Ephesian Artemis was revered more as a Great Mother Goddess. Namely, Greeks would often assimilate foreign gods’ features with one of the Gods familiar to them from the Olympic Pantheon.
In the case of Artemis of Ephesus, she was most probably an indigenous Anatolian goddess that Ionian settlers accepted and named after the goddess they knew well.
Ephesians even changed her birthplace: their Artemis was born in a grove in the nearby Ortygia.
In Hellenistic times, the goddess that influenced the features of Artemis was Cybele, mother goddess of the East.
Later on, in Roman times, she took features and merged with the Roman goddess Diana.
Artemis of the Ephesians was presented completely different to the Greek Artemis.
Eastern and Egyptian influences of Artemis can be seen in the way she was portrayed in the sculpture that can be seen at the Ephesus Museum: she is wearing a model of her temple on her head, on her breast a garland of flowers, lions clinging to her arms, as she’s the mother of wild beasts.

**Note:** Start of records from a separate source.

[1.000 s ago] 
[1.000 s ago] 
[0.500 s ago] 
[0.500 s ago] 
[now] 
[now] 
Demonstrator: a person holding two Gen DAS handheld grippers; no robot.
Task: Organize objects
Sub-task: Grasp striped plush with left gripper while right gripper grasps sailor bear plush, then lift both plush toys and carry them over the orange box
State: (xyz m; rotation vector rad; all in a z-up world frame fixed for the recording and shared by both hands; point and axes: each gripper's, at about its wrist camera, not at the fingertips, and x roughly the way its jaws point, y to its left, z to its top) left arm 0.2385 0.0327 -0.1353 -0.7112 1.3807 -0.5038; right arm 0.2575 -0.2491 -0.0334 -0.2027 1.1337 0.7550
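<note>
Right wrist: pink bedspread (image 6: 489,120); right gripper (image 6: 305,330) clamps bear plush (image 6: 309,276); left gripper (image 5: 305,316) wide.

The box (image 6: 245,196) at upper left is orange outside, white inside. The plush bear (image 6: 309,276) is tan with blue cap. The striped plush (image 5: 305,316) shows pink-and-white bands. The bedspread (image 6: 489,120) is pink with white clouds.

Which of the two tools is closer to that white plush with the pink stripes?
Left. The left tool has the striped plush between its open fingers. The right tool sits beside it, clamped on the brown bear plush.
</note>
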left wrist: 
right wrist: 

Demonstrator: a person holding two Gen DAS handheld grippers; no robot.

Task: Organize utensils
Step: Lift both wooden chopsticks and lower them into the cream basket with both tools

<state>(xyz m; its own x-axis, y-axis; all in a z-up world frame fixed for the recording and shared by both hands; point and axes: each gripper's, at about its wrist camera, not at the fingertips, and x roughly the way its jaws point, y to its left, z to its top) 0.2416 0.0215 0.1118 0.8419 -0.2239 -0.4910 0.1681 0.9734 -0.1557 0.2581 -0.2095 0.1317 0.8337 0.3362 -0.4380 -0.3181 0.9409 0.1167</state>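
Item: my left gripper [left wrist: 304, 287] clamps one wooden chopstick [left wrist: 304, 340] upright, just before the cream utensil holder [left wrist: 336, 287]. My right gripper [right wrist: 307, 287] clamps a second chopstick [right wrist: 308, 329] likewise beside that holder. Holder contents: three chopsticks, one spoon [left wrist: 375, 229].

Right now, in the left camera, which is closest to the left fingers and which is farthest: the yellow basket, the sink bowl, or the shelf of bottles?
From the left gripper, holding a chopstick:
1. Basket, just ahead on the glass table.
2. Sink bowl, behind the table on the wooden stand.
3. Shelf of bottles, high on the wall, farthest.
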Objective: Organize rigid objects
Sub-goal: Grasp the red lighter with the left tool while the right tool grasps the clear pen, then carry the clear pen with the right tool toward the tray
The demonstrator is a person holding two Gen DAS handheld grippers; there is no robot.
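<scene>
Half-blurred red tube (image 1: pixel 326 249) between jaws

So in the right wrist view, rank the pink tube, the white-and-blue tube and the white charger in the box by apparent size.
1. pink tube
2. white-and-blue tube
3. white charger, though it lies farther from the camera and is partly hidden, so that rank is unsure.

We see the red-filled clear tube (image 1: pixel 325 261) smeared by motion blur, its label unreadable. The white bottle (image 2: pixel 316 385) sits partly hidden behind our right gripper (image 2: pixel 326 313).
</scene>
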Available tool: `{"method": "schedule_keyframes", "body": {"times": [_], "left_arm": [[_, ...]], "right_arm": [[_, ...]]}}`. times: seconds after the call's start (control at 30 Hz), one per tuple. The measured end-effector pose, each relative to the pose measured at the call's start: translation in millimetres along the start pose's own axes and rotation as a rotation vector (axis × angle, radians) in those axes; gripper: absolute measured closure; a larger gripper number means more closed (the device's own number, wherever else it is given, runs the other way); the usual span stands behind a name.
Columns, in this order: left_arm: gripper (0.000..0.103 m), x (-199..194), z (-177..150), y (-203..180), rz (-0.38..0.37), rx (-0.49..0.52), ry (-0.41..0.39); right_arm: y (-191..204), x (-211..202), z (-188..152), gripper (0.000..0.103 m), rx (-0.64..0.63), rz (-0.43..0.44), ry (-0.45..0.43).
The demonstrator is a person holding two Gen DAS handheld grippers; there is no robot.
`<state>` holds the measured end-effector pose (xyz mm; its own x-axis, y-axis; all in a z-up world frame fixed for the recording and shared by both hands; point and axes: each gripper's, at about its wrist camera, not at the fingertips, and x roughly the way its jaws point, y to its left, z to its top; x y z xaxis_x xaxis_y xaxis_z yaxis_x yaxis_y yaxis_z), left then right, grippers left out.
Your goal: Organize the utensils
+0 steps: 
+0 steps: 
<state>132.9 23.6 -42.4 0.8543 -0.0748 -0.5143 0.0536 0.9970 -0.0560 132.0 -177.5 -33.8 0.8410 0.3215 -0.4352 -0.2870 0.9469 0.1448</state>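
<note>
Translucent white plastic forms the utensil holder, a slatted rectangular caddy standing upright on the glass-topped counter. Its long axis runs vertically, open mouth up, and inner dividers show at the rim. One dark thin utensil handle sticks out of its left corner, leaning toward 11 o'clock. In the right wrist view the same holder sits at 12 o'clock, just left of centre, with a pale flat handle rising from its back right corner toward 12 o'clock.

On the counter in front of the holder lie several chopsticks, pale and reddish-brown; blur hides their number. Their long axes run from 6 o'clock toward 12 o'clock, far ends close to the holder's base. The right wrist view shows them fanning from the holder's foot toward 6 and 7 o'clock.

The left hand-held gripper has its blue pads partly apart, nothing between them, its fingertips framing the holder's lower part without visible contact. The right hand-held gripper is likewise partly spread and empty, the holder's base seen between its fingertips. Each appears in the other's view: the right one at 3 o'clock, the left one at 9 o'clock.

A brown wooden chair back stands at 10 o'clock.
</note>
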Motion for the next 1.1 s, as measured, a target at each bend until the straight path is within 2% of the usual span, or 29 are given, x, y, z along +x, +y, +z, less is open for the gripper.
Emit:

Her legs are closely bandaged (resemblig a mummy) and ornamented with figures of bulls, stags, lions, griffins, flowers and bees.
The most interesting part of her statue is the many breasts or eggs hanging from her chest. Some even say these may be scrotal sacs from the bulls sacrificed in her honour.
At any rate, it is agreed they accentuate the aspect of fertility in this deity.
For more info on Artemis birth, attributes, legends and rituals check the article on Artemis by Melissa Coffey.
Even better, if you like listening to podcasts and got time on your hands, dive into this one. The intro is very long and tells you about the author of the book himself. If you want to skip that, jump to the 21st minute. It will give you a really deep understanding of what Artemis meant to Ephsians.
According to some historians, over 600 statues and figurines of the Ephesian Artemis were found in all parts of the Roman Empire.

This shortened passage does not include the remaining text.